(Data excerpts)
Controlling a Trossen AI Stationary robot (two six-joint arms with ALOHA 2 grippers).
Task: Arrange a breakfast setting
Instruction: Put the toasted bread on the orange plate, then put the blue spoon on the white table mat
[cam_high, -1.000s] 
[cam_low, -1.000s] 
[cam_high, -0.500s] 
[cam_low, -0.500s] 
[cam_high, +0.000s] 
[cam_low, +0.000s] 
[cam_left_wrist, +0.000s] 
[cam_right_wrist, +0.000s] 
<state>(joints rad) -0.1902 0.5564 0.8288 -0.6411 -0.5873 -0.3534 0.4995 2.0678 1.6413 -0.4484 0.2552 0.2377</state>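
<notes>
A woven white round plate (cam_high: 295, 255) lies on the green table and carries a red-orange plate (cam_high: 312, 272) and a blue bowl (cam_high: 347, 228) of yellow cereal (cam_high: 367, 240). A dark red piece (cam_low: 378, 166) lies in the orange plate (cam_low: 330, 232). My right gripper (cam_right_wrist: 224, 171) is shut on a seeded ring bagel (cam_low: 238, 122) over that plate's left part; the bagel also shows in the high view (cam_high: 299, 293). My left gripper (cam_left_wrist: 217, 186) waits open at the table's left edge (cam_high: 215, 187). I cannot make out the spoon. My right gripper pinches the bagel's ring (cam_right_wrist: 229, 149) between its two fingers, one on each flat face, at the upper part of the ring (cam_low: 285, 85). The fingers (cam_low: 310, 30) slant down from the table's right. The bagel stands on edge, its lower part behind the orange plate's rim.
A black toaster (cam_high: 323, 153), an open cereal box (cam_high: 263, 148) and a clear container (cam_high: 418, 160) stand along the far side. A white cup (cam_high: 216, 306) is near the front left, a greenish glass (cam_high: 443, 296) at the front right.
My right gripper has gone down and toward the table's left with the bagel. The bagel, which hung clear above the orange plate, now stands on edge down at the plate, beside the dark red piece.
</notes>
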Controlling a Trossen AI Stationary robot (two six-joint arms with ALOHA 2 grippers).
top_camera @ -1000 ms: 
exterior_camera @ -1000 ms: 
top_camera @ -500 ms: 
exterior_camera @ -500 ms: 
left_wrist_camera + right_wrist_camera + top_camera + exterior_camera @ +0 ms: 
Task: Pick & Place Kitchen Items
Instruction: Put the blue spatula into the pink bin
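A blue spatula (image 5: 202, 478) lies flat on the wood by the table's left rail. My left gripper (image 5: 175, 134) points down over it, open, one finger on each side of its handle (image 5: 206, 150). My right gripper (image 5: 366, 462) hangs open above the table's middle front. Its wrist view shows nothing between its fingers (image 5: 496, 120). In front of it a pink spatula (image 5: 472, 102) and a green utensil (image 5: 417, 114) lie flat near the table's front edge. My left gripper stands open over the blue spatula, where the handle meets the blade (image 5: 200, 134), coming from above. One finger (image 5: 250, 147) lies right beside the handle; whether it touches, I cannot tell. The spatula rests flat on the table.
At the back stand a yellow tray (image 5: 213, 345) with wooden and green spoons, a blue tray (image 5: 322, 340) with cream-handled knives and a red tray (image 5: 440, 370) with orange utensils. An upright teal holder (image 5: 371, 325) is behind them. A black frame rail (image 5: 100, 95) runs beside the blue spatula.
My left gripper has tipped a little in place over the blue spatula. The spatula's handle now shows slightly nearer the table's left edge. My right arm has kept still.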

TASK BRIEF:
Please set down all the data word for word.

YOUR RESPONSE:
Controlling a Trossen AI Stationary robot (two six-joint arms with ALOHA 2 grippers).
Task: Arrange a breakfast setting
Instruction: Put the toasted bread on the orange plate, then put the blue spoon on the white table mat
[cam_high, -1.000s] 
[cam_low, -1.000s] 
[cam_high, -0.500s] 
[cam_low, -0.500s] 
[cam_high, +0.000s] 
[cam_low, +0.000s] 
[cam_left_wrist, +0.000s] 
[cam_right_wrist, +0.000s] 
<state>(joints rad) -0.1902 0.5564 0.8288 -0.6411 -0.5873 -0.3534 0.4995 2.0678 1.6413 -0.4484 0.2552 0.2377</state>
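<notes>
A woven white round plate (cam_high: 295, 255) lies on the green table and carries a red-orange plate (cam_high: 312, 272) and a blue bowl (cam_high: 347, 228) of yellow cereal (cam_high: 367, 240). A dark red piece (cam_low: 378, 166) lies in the orange plate (cam_low: 330, 232). My right gripper (cam_right_wrist: 224, 171) is shut on a seeded ring bagel (cam_low: 238, 122) over that plate's left part; the bagel also shows in the high view (cam_high: 299, 293). My left gripper (cam_left_wrist: 217, 186) waits open at the table's left edge (cam_high: 215, 187). I cannot make out the spoon. My right gripper pinches the bagel's ring (cam_right_wrist: 229, 149) between its two fingers, one on each flat face, at the upper part of the ring (cam_low: 285, 85). The fingers (cam_low: 310, 30) slant down from the table's right. The bagel stands on edge, its lower part behind the orange plate's rim.
A black toaster (cam_high: 323, 153), an open cereal box (cam_high: 263, 148) and a clear container (cam_high: 418, 160) stand along the far side. A white cup (cam_high: 216, 306) is near the front left, a greenish glass (cam_high: 443, 296) at the front right.
My right gripper has gone down and toward the table's left with the bagel. The bagel, which hung clear above the orange plate, now stands on edge down at the plate, beside the dark red piece.
</notes>
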Controlling a Trossen AI Stationary robot (two six-joint arms with ALOHA 2 grippers).
top_camera @ -1000 ms: 
exterior_camera @ -1000 ms: 
top_camera @ -500 ms: 
exterior_camera @ -500 ms: 
left_wrist_camera + right_wrist_camera + top_camera + exterior_camera @ +0 ms: 
Task: Pick & Place Kitchen Items
Instruction: Put the blue spatula into the pink bin
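A blue spatula (image 5: 202, 478) lies flat on the wood by the table's left rail. My left gripper (image 5: 175, 134) points down over it, open, one finger on each side of its handle (image 5: 206, 150). My right gripper (image 5: 366, 462) hangs open above the table's middle front. Its wrist view shows nothing between its fingers (image 5: 496, 120). In front of it a pink spatula (image 5: 472, 102) and a green utensil (image 5: 417, 114) lie flat near the table's front edge. My left gripper stands open over the blue spatula, where the handle meets the blade (image 5: 200, 134), coming from above. One finger (image 5: 250, 147) lies right beside the handle; whether it touches, I cannot tell. The spatula rests flat on the table.
At the back stand a yellow tray (image 5: 213, 345) with wooden and green spoons, a blue tray (image 5: 322, 340) with cream-handled knives and a red tray (image 5: 440, 370) with orange utensils. An upright teal holder (image 5: 371, 325) is behind them. A black frame rail (image 5: 100, 95) runs beside the blue spatula.
My left gripper has tipped a little in place over the blue spatula. The spatula's handle now shows slightly nearer the table's left edge. My right arm has kept still.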

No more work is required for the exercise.